● WORK REQUEST: Show all lines from the records below in which the string "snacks" is present.

● INPUT DATA:
────────────────────────────────────────

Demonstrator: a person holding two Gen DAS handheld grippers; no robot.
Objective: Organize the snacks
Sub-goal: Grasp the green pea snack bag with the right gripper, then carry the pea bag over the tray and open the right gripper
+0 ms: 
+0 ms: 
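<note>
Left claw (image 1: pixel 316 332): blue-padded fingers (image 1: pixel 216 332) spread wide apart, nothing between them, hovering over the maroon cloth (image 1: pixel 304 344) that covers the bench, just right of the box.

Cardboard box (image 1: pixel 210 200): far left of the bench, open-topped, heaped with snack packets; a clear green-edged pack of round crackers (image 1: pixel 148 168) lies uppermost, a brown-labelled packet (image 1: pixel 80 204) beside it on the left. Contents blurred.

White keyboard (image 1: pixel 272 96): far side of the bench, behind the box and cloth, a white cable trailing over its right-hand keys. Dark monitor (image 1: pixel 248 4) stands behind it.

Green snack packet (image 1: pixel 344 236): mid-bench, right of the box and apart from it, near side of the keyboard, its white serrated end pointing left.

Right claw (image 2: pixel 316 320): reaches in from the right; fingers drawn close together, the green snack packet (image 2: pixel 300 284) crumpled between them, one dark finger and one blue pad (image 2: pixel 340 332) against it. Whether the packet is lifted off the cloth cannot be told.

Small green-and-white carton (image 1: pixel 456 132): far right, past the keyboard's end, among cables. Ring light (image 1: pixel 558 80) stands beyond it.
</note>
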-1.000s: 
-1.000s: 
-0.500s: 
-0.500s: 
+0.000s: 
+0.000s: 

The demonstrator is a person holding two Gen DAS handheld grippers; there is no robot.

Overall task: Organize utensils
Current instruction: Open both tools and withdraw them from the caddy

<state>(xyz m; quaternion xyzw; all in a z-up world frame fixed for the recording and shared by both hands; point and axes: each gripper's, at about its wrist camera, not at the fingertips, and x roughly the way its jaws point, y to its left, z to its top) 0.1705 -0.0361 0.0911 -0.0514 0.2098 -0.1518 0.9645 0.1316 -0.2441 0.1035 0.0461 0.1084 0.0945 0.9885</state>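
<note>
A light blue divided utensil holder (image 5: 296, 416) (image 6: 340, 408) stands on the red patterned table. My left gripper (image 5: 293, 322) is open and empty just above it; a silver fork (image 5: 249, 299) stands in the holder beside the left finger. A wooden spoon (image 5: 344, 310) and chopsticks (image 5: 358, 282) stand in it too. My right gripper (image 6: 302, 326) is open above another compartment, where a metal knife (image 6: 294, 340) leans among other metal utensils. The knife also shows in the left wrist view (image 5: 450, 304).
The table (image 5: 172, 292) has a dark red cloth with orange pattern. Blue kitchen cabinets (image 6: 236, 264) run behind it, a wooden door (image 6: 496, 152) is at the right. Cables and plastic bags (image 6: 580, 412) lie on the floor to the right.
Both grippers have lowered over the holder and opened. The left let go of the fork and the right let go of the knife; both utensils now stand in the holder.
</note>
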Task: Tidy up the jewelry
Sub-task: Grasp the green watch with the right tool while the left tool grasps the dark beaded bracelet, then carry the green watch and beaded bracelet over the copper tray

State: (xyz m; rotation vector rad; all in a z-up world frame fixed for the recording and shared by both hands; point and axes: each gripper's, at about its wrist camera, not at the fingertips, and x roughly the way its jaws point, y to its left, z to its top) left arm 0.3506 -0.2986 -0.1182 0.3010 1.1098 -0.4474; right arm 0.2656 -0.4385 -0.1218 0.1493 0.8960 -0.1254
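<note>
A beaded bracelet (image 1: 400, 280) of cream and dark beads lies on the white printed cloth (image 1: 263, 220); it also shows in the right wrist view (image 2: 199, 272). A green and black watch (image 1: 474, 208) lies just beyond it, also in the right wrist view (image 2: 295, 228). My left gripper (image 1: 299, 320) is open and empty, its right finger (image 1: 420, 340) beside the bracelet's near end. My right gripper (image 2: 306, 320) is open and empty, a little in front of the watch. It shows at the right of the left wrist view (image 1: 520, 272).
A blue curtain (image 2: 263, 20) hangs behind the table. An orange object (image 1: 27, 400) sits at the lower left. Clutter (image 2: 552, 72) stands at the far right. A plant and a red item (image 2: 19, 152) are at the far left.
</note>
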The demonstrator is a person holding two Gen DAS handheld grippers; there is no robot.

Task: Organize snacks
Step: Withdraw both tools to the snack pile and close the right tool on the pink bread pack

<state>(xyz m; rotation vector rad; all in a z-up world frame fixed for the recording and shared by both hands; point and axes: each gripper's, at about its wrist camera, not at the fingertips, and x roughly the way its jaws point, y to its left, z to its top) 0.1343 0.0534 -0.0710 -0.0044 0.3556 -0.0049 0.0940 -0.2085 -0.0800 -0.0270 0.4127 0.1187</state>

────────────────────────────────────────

● WRITTEN REPLY:
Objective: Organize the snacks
Task: Organize snacks

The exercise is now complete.